■ WHAT YOU SHOULD DO: Each line below containing the word "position" needs to be shown.

■ DATASET SECTION:

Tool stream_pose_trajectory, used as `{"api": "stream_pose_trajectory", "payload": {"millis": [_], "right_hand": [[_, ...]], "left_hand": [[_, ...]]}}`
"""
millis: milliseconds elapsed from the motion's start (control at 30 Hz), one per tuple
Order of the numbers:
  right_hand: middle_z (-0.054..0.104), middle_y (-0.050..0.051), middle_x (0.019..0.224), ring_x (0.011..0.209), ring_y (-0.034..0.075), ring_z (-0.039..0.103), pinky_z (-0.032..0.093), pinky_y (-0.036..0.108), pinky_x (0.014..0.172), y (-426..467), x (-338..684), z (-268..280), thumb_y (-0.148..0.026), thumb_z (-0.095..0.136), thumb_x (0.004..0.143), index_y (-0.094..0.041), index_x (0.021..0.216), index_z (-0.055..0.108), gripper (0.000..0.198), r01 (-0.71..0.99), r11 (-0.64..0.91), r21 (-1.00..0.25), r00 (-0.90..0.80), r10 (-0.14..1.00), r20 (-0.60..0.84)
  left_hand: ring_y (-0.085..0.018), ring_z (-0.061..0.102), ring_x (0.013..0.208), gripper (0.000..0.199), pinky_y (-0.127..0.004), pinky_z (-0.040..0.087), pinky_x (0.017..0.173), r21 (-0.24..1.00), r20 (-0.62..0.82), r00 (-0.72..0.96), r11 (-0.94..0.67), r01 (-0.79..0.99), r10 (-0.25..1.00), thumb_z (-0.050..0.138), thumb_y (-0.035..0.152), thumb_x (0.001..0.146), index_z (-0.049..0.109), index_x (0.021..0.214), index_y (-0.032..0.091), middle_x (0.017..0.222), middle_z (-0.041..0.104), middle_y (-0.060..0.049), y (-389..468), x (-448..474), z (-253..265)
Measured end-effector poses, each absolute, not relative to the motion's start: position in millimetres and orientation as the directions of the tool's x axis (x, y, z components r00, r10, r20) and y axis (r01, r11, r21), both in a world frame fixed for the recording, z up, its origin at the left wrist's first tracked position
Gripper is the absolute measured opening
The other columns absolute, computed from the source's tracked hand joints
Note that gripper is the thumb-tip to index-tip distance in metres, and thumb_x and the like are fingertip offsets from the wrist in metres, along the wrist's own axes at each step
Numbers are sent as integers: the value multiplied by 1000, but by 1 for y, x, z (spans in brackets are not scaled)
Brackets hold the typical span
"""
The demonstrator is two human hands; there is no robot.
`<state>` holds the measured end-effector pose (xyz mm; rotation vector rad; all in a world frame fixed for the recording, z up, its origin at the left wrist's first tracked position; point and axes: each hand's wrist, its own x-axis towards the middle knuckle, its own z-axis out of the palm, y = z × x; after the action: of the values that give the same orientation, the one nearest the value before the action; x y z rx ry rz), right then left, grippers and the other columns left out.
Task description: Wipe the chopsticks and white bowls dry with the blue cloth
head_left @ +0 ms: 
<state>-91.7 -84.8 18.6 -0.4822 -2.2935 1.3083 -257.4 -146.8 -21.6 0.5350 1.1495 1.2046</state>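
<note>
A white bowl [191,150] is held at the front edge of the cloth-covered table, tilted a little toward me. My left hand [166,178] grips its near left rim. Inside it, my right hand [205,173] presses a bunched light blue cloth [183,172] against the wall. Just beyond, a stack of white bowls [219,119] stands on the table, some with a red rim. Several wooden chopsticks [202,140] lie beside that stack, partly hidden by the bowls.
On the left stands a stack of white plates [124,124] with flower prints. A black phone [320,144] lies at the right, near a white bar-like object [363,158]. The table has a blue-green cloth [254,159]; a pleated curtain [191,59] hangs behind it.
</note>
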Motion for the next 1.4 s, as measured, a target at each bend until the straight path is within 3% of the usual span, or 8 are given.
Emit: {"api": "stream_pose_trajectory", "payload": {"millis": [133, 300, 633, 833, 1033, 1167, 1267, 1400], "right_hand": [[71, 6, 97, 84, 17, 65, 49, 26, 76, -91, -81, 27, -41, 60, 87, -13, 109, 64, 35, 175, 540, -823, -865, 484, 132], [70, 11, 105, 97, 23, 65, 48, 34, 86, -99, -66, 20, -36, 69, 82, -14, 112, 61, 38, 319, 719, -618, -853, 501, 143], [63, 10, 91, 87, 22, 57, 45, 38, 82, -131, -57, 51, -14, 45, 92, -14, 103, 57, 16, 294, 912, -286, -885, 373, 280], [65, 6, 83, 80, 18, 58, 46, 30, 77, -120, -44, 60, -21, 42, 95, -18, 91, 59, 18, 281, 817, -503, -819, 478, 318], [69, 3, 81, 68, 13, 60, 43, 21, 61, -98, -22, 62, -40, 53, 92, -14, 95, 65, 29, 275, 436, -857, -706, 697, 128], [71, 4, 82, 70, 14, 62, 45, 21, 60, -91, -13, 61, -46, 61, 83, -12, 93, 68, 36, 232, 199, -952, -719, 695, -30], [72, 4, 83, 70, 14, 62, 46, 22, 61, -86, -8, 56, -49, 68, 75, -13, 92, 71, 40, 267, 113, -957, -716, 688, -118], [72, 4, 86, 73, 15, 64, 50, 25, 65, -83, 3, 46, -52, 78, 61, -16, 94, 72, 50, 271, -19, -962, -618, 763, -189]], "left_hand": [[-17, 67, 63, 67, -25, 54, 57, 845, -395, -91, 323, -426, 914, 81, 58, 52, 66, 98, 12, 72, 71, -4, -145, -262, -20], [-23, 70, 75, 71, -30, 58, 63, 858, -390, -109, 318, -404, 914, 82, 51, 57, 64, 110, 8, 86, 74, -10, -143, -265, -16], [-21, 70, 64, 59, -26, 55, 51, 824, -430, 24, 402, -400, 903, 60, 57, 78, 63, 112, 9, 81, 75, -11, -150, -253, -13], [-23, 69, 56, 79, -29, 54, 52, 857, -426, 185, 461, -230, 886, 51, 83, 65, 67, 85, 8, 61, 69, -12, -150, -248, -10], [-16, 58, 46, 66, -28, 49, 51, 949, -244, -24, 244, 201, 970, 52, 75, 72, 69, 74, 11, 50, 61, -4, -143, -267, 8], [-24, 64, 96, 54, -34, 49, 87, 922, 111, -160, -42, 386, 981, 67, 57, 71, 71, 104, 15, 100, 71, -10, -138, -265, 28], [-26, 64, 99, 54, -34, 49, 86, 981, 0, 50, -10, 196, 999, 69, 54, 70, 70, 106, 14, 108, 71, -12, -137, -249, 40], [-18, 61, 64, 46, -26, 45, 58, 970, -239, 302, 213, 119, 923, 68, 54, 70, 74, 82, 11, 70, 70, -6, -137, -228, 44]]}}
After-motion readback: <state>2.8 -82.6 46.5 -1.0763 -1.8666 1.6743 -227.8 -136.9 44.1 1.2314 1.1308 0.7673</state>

■ RESULT:
Measured end-effector poses, each absolute, not relative to the motion's start: position in millimetres and orientation as the directions of the tool's x axis (x, y, z components r00, r10, r20) and y axis (r01, r11, r21), both in a world frame fixed for the recording, z up, its origin at the left wrist's first tracked position
`<state>` holds the measured end-effector pose (xyz mm; rotation vector rad; all in a world frame fixed for the recording, z up, its origin at the left wrist's first tracked position; point and axes: each hand's wrist, its own x-axis towards the middle knuckle, its own z-axis out of the palm, y = z × x; after the action: of the values that give the same orientation, the one nearest the value before the action; x y z rx ry rz), right then left, grippers and the other columns left out.

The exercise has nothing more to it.